### PROMPT
Only the lines of the data below from the one with "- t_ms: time" through the one with "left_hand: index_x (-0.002" are wanted. Repeat them exactly.

Records excerpted from a collection:

---*---

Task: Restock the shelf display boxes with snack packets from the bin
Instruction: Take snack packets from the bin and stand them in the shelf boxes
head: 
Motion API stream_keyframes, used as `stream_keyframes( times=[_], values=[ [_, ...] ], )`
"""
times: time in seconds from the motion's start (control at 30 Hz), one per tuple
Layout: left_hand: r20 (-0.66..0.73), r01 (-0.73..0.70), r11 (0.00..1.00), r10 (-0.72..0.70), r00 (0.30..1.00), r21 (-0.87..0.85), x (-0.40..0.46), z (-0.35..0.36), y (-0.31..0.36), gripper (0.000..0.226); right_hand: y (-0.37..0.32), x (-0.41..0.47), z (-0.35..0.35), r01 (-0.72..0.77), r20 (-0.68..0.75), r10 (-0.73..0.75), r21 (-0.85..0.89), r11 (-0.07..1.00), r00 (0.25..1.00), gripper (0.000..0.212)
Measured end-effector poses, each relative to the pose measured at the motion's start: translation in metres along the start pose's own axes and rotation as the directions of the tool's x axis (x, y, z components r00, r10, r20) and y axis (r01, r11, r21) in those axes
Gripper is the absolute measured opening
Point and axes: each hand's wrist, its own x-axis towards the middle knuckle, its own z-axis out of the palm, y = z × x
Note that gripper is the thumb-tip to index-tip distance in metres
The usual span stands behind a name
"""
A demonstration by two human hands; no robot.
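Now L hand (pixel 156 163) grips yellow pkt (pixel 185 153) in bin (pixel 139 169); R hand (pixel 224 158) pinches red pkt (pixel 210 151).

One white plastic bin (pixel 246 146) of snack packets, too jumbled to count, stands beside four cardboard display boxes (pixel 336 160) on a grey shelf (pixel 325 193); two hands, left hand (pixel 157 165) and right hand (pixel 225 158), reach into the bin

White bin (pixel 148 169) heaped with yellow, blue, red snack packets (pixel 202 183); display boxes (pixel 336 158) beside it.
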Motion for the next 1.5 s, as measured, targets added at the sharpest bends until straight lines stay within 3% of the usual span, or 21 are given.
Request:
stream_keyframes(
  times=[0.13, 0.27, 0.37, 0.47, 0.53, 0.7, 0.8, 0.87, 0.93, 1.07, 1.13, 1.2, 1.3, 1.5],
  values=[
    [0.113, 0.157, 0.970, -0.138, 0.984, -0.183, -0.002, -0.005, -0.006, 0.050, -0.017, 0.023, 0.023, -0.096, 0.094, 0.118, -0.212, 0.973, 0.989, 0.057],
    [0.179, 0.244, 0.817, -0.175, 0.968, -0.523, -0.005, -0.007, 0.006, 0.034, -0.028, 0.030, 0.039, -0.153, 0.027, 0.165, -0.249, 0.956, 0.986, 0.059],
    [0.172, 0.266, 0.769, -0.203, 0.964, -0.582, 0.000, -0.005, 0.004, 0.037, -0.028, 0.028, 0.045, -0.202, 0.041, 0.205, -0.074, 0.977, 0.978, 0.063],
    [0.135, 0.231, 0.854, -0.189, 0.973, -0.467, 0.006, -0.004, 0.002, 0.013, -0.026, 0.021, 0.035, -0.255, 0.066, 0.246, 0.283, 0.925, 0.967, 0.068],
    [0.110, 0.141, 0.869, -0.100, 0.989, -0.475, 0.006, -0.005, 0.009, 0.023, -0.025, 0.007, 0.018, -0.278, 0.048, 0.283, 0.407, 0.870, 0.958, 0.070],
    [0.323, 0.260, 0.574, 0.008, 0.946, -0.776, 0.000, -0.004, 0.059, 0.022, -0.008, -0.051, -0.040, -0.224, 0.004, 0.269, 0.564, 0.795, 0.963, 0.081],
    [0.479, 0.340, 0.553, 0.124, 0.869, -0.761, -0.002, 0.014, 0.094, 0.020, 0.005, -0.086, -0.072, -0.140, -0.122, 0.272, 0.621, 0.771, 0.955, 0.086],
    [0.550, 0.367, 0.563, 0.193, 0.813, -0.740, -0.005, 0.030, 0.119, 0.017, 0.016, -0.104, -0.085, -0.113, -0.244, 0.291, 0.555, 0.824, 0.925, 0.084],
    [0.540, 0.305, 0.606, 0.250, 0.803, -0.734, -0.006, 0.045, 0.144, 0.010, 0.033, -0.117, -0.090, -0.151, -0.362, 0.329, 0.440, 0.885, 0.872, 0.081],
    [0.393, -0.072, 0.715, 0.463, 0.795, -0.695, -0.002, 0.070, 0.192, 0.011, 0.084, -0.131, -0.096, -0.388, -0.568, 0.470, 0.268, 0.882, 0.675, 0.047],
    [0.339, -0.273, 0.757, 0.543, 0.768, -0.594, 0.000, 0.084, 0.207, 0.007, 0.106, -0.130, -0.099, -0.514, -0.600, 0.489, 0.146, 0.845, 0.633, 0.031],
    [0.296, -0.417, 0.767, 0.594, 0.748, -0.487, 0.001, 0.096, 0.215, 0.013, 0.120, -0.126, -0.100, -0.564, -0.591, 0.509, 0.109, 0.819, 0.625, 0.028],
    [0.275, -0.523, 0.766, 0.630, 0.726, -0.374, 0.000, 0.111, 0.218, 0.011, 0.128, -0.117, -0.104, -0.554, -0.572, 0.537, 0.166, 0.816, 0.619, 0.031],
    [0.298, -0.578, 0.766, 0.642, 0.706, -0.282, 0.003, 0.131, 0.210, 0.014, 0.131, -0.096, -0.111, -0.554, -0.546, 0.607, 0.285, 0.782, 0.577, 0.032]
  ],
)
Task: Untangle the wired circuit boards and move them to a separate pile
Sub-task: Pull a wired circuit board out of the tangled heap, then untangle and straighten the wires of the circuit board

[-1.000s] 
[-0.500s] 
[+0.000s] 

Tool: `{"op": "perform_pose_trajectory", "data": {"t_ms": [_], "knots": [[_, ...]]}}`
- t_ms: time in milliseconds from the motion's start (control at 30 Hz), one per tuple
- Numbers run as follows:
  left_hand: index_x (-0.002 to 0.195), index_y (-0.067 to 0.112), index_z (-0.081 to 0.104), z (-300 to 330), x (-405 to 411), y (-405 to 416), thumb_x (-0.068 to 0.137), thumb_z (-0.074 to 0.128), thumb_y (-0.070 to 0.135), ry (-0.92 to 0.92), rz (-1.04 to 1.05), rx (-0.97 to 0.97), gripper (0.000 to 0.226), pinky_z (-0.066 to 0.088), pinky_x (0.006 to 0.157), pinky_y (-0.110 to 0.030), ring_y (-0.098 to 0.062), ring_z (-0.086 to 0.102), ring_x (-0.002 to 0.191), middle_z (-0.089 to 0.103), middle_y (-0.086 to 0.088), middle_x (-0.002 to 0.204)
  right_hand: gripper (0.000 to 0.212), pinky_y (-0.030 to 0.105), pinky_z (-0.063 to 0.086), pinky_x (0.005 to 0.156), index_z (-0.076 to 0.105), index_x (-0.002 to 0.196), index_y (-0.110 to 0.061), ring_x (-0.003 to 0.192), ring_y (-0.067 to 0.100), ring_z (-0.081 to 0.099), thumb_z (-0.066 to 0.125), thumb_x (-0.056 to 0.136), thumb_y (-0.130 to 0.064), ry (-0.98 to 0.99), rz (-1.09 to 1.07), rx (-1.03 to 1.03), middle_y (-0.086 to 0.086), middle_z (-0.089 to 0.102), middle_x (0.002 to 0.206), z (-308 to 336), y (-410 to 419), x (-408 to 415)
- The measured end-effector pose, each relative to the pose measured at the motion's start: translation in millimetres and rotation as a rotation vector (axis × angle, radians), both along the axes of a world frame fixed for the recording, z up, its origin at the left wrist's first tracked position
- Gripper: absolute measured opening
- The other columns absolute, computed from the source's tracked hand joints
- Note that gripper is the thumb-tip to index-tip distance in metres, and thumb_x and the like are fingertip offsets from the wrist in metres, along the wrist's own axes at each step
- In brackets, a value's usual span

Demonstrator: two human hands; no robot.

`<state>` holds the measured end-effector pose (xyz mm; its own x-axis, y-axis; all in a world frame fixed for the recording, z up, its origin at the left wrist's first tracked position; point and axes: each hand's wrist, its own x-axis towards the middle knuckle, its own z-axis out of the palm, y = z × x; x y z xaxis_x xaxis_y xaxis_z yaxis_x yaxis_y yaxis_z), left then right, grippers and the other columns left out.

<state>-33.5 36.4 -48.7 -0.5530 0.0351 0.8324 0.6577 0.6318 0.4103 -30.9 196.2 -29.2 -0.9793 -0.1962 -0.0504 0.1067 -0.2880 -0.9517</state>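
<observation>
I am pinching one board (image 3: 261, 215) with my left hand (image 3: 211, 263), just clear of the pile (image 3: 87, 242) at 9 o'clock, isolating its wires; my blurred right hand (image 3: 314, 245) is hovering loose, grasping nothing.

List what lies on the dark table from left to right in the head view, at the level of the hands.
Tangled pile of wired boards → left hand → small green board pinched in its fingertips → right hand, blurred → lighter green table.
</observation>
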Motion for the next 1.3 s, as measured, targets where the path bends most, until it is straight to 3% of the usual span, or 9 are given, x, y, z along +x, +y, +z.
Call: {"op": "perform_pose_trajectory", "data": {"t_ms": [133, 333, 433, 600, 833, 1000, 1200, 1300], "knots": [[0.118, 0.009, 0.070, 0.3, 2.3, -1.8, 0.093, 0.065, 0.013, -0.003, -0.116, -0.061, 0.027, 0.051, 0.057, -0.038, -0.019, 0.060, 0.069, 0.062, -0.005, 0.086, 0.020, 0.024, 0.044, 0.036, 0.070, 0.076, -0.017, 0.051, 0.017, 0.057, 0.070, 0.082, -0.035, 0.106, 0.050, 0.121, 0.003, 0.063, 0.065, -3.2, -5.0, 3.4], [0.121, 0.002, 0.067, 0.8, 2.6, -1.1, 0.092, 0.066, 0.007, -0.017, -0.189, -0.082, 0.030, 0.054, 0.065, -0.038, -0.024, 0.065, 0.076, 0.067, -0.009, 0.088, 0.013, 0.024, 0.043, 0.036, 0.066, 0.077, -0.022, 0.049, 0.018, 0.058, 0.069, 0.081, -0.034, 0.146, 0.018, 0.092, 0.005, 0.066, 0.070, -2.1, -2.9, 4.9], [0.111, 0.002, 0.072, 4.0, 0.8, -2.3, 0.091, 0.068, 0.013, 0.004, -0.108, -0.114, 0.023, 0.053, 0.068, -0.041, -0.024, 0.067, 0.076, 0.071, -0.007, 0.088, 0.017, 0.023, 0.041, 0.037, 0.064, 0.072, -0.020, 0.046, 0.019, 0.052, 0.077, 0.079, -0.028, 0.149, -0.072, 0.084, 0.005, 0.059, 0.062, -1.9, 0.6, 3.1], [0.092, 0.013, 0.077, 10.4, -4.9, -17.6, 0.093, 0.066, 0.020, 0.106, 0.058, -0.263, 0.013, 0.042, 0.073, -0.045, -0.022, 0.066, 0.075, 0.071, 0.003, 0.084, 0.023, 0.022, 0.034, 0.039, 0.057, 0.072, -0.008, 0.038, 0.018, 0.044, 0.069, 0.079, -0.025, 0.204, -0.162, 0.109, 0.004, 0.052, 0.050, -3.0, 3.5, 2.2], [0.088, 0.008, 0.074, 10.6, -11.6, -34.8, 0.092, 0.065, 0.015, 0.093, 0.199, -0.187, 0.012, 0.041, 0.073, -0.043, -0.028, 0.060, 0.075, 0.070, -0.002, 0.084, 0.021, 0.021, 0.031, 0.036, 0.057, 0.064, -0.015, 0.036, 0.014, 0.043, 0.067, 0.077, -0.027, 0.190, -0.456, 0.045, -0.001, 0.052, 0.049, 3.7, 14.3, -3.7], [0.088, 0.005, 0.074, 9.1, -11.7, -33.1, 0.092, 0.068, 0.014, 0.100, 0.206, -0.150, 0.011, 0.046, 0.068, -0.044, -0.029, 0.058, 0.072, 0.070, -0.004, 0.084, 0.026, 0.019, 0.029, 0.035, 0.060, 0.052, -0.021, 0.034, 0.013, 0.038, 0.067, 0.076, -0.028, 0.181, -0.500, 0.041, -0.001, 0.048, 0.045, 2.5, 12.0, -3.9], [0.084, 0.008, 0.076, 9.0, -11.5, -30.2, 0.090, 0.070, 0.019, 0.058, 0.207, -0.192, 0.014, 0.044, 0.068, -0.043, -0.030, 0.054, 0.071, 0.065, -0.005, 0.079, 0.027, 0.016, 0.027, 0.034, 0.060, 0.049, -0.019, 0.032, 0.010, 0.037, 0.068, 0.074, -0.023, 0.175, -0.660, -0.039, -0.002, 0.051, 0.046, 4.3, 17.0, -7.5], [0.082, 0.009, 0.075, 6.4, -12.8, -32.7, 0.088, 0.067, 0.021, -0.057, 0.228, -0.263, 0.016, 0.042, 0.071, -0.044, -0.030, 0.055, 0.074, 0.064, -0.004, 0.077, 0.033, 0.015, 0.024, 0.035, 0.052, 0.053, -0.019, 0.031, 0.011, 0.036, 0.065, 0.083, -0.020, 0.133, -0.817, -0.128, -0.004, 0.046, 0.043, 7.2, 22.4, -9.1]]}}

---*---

### RESPONSE FOR THIS EXERCISE
- t_ms: time in milliseconds from the motion's start (control at 30 Hz), one per tuple
- Numbers run as follows:
  left_hand: index_x (-0.002 to 0.195), index_y (-0.067 to 0.112), index_z (-0.081 to 0.104), z (-300 to 330), x (-405 to 411), y (-405 to 416), thumb_x (-0.068 to 0.137), thumb_z (-0.074 to 0.128), thumb_y (-0.070 to 0.135), ry (-0.92 to 0.92), rz (-1.04 to 1.05), rx (-0.97 to 0.97), gripper (0.000 to 0.226), pinky_z (-0.066 to 0.088), pinky_x (0.006 to 0.157), pinky_y (-0.110 to 0.030), ring_y (-0.098 to 0.062), ring_z (-0.086 to 0.102), ring_x (-0.002 to 0.191), middle_z (-0.089 to 0.103), middle_y (-0.086 to 0.088), middle_x (-0.002 to 0.204)

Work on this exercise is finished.